De bovenstaande code geeft het resultaat:

Waarde van value2: 30
Waarde van value1:10
10

Het programma hierboven bevat een klasse genaamd ‘FieldExample’, object genaamd ‘Demo’ en een methode genaamd ‘operation’. De publieke variabele value1 kan met behulp van puntnotatie worden bereikt, en de waarde wordt afgedrukt als 10. De private variabele value2 is 30, waarbij het bereiken van die variabele en afdrukken leidt tot een fout.

Methodeparameters

De methodeparameters zijn de variabelen die de waarde aanvaarden wanneer de methode wordt aangeroepen, en de variabele moet veranderlijk zijn, gedefinieerd met behulp van het sleutelwoord ‘val’. Ook kan de variabele buiten de methode worden bereikt wanneer er een verwijzing naar wordt gemaakt.

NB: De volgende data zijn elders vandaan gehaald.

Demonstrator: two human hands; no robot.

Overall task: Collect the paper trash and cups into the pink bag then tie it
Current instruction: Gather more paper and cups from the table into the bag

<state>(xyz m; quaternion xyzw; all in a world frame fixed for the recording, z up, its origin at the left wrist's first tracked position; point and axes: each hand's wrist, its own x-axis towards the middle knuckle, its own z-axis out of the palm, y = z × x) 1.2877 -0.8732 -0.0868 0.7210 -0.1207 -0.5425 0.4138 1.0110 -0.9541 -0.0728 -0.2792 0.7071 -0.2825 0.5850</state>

Je kunt het onderstaande eenvoudige voorbeeld bekijken om meer te weten te komen over methodeparameters:

class Triangle { def calculate(height: Int, width: Int) { var result = 0.5*(height+width); println("Area of triangle is: " + result); } } object Area { def main(args:Array[String]) { val a = new Triangle() a.calculate(4,5); } }
defined class Triangle defined object Area

De bovenstaande code geeft het resultaat:

Oppervlakte van driehoek is: 4.5

De bovenstaande code bevat een klasse genaamd ‘Triangle’. Het bevat een methode genaamd ‘calculate’ met twee methodeparameters hoogte en breedte. De gehele waarden 4 en 5 worden doorgegeven wanneer ‘calculate’ wordt aangeroepen met objectinstance a.

Conclusie

Gefeliciteerd, je bent bij het einde van deze handleiding beland!

In deze handleiding hebt je informatie over Scala’s variabelen, regels voor het definiëren van variabelen, verschillende typen variabelen met meervoudige declaratie en toewijzingen samen met de scope van de variabele.

Als je meer wilt leren over Scala, neem dan de DataCamp-cursus Introductie tot Scala.